Excerpts from a dataset:
╔══
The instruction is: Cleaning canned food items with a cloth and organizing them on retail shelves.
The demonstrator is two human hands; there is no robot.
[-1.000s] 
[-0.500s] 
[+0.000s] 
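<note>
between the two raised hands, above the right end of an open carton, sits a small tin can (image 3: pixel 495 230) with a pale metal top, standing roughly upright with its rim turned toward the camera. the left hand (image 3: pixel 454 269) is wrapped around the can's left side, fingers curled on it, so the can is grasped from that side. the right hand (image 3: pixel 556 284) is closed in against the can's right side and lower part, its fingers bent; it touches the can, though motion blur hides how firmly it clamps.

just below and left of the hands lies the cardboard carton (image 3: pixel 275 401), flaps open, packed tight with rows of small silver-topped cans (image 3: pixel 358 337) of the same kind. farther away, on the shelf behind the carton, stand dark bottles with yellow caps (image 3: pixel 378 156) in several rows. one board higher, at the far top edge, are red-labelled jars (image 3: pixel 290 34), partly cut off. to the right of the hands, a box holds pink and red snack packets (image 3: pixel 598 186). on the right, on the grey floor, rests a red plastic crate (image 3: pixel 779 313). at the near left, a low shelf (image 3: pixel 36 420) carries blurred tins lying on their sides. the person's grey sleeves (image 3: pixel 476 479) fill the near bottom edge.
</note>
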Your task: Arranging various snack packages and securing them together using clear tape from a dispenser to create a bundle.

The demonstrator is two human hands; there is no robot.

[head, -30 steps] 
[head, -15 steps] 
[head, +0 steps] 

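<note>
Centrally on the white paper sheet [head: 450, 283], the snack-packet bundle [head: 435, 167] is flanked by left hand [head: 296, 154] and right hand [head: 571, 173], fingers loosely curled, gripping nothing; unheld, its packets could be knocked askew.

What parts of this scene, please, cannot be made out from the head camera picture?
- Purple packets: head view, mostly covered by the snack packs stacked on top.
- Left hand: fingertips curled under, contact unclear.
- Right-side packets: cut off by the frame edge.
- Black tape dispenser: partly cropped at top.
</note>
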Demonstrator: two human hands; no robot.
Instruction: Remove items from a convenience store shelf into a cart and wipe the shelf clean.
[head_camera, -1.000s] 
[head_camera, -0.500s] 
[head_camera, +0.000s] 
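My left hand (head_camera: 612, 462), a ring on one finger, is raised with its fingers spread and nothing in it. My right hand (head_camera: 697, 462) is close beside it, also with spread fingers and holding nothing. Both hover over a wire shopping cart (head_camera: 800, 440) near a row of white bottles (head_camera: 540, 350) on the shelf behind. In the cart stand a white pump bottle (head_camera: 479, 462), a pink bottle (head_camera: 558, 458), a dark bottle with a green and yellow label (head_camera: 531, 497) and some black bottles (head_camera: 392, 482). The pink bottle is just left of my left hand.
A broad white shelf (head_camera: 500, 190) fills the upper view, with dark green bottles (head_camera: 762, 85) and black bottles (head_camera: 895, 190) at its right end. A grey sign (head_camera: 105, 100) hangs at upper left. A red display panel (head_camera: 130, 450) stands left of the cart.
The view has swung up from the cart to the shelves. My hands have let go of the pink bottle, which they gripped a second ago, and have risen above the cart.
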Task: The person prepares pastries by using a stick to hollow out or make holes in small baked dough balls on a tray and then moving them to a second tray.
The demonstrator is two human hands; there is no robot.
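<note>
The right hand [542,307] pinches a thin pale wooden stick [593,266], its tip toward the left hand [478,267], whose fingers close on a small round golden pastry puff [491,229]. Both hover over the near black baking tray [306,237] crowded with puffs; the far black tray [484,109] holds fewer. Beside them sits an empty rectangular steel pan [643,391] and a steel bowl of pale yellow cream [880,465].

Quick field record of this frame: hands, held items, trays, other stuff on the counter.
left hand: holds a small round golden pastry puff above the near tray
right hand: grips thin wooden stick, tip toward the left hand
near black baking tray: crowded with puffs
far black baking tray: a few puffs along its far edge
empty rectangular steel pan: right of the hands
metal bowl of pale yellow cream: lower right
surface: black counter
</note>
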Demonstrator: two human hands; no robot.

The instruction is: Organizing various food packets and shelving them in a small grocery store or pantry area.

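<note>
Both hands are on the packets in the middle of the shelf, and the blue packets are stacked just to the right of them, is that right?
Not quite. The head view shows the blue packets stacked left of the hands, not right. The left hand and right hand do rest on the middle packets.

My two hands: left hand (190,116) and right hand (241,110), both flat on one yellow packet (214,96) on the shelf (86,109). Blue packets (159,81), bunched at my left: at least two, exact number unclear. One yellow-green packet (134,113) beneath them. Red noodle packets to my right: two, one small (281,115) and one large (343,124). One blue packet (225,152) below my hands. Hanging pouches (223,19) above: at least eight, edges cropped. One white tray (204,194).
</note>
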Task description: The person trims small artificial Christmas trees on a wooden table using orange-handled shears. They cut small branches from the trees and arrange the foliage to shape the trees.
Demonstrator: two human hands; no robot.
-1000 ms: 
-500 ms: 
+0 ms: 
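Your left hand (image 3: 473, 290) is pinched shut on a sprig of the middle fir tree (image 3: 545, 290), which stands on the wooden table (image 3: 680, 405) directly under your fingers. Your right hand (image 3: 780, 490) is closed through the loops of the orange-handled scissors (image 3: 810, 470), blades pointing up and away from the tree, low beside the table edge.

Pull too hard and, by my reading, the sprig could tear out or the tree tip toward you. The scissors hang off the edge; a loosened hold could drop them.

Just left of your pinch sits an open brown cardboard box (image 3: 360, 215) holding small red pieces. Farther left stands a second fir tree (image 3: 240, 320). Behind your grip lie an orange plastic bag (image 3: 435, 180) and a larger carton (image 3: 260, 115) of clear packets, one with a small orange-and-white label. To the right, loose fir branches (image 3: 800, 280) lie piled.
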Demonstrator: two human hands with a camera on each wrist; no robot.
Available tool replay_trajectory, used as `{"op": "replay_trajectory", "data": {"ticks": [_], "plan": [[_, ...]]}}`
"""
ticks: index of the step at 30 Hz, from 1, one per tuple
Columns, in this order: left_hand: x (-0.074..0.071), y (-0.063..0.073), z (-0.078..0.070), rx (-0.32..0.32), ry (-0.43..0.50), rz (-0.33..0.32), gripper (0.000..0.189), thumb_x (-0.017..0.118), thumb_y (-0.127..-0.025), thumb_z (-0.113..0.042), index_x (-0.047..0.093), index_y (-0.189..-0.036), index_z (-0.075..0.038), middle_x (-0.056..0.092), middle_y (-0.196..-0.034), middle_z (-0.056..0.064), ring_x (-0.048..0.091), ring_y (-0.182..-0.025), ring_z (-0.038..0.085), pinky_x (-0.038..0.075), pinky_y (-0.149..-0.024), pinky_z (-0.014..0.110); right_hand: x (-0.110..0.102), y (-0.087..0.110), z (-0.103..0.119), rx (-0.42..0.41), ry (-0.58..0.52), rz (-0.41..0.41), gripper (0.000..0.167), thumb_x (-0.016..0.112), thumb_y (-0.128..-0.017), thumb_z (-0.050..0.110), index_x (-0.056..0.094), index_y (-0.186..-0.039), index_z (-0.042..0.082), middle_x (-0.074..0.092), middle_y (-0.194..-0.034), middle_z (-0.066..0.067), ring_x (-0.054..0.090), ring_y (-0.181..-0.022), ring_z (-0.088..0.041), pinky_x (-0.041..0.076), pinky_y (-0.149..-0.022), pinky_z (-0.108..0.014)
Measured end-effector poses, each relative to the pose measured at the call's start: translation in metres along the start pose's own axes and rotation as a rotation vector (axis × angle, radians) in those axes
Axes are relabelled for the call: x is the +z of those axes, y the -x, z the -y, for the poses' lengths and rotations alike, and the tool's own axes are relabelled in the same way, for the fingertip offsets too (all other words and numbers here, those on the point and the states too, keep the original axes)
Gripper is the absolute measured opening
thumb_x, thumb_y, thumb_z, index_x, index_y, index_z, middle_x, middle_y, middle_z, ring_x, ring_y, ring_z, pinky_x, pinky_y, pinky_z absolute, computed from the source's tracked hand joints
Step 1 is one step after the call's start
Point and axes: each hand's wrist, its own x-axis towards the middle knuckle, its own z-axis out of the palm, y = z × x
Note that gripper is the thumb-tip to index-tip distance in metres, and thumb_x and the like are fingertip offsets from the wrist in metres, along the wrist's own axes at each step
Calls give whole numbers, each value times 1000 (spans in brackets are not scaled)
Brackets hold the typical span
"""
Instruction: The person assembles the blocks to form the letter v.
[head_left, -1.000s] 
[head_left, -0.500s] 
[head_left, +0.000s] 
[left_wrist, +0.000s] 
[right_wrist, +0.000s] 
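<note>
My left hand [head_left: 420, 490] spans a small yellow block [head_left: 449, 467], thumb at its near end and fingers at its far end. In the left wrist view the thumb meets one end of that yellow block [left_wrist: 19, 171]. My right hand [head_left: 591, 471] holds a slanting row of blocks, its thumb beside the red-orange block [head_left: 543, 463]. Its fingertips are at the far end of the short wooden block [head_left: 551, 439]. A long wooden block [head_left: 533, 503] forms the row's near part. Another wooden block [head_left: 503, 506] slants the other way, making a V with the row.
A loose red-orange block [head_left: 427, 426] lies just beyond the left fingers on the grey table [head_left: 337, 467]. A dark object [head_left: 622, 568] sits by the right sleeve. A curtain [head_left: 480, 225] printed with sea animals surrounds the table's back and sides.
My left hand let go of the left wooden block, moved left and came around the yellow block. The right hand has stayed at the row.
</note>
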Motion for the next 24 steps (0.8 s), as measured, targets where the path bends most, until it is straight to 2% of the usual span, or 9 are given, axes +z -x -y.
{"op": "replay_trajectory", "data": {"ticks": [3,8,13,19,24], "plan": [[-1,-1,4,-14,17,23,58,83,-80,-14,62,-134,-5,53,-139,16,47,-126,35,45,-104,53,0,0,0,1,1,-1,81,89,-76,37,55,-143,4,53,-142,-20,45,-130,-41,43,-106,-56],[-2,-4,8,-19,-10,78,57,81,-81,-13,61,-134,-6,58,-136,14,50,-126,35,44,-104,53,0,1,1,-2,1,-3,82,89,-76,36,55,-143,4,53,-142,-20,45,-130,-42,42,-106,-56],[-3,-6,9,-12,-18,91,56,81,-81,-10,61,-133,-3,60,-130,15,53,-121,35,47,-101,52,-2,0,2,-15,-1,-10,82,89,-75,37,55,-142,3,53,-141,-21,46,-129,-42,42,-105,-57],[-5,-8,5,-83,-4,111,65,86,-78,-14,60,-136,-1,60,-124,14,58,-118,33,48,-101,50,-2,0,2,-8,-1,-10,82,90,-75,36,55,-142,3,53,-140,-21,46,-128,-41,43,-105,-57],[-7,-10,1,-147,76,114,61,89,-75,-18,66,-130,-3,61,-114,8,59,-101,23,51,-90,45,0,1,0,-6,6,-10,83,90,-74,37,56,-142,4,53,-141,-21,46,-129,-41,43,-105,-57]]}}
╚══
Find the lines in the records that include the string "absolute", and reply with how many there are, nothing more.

2